A member of $$ \bigcup_{N=1}^\infty \bigcap_{n\ge N} A_n $$ is a member of at least one of the sets $$ \bigcap_{n\ge N} A_n, $$ meaning it's a member of either $A_1\cap A_2 \cap A_3 \cap \cdots$ or $A_2\cap A_3 \cap A_4 \cap \cdots$ or $A_3\cap A_4 \cap A_5 \cap \cdots$ or $A_4\cap A_5 \cap A_6 \cap \cdots$ or $\ldots$ etc. That means it's a member of all except finitely many of the $A$.

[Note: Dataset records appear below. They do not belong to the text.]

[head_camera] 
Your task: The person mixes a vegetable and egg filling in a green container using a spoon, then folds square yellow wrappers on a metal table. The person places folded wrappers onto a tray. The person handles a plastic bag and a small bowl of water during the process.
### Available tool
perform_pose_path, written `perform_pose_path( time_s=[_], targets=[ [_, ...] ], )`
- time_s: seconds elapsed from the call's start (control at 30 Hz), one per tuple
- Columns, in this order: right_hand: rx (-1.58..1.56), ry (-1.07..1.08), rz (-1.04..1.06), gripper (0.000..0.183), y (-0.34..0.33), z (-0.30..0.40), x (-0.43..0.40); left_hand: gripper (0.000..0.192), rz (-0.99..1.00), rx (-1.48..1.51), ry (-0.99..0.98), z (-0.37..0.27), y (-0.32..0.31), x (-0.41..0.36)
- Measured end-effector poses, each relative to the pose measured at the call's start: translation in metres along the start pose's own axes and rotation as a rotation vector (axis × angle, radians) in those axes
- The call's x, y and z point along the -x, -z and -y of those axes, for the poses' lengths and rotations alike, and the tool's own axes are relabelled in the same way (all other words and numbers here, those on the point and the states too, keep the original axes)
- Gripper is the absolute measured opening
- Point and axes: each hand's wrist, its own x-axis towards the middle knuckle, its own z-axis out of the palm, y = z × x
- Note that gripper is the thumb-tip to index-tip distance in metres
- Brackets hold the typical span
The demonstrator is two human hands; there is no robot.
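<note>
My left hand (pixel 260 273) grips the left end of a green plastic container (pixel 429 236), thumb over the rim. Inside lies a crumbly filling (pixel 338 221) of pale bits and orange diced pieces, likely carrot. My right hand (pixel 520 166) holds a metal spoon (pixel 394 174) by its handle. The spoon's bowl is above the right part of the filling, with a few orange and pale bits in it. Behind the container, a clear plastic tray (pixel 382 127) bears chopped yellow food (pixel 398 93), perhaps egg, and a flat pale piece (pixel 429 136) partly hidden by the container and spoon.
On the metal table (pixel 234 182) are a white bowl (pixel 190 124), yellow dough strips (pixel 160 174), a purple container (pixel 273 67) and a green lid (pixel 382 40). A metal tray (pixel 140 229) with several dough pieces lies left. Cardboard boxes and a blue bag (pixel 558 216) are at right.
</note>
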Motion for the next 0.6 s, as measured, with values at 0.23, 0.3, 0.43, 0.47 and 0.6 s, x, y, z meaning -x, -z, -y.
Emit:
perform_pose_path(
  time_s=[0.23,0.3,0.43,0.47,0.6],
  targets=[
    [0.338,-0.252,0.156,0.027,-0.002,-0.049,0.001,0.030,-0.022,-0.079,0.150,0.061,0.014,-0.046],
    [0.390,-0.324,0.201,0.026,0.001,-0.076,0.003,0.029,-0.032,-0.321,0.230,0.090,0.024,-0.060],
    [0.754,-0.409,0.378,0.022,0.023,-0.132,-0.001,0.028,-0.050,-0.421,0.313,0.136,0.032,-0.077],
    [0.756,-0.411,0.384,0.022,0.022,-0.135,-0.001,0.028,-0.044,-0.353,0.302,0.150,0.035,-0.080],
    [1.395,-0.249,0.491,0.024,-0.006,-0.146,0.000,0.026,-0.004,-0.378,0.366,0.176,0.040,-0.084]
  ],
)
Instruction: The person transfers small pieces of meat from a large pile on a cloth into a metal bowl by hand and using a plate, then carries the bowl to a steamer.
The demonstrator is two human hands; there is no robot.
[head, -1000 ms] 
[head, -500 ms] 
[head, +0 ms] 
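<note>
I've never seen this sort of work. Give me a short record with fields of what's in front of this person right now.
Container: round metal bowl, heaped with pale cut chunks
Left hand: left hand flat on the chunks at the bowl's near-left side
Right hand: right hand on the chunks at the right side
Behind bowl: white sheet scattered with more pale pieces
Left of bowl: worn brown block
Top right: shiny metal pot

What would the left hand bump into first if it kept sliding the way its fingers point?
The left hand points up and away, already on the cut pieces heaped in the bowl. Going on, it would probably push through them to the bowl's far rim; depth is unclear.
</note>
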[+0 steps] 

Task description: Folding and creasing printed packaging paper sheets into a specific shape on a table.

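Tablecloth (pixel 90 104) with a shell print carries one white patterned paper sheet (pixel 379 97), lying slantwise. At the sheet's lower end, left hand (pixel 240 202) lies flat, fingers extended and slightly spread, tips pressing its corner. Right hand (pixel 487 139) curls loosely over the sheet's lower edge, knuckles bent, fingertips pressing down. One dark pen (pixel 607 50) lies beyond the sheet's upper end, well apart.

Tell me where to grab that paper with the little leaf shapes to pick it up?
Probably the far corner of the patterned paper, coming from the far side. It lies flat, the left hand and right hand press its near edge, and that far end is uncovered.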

A member of $$ \bigcap_{N=1}^\infty \bigcup_{n\ge N} A_n $$ is a member of all of the sets $$ \bigcup_{n\ge N} A_n, $$ so it's a member of $A_1\cup A_2 \cup A_3 \cup \cdots$ and of $A_2\cup A_3 \cup A_4 \cup \cdots$ and of $A_3\cup A_4 \cup A_5 \cup \cdots$ and of $A_4\cup A_5 \cup A_6 \cup \cdots$ and of $\ldots$ etc. That means no matter how far down the sequence you go, it's a member of at least one of the sets that come later. That means it's a member of infinitely many of them, but there might also be infinitely many that it does not belong to.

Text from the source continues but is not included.